§ PROBLEM:
Write out the data exactly, please, and omit the pictures.

§ PROVIDED MATERIAL:
▶
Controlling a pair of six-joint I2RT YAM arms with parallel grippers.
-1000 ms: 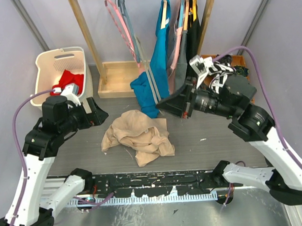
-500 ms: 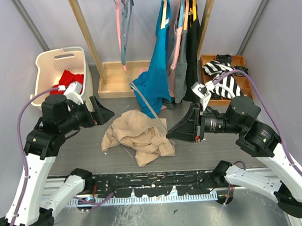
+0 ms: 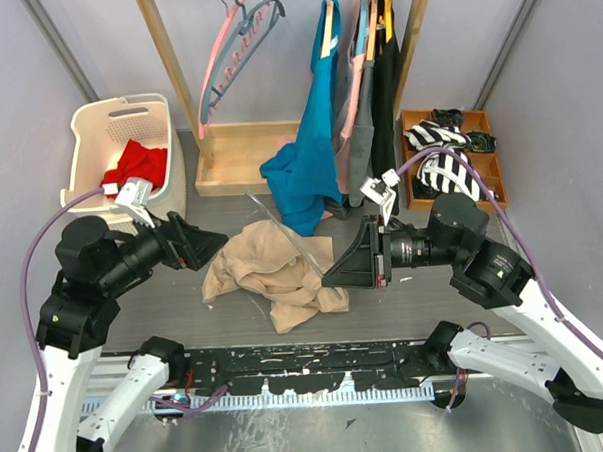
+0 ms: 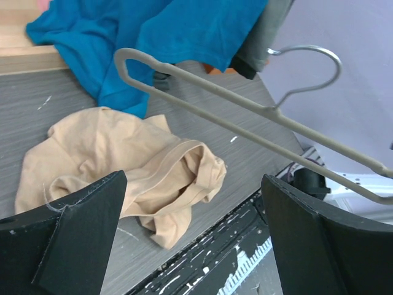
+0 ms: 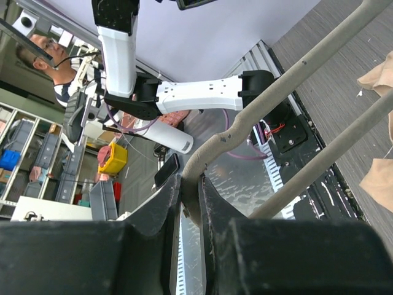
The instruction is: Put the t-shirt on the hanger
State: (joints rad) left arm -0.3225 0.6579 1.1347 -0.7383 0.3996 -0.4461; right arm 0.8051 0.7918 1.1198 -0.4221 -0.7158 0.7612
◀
§ FINAL ANSWER:
Controlling a pair of six-joint I2RT YAM arms with parallel grippers.
-1000 ms: 
-500 ms: 
+0 ms: 
+0 ms: 
+0 ms: 
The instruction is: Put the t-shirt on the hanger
State: (joints rad) left arm -0.3225 0.6579 1.1347 -0.7383 0.3996 -0.4461; right arm 0.8051 0.7918 1.1198 -0.4221 -0.7158 0.7612

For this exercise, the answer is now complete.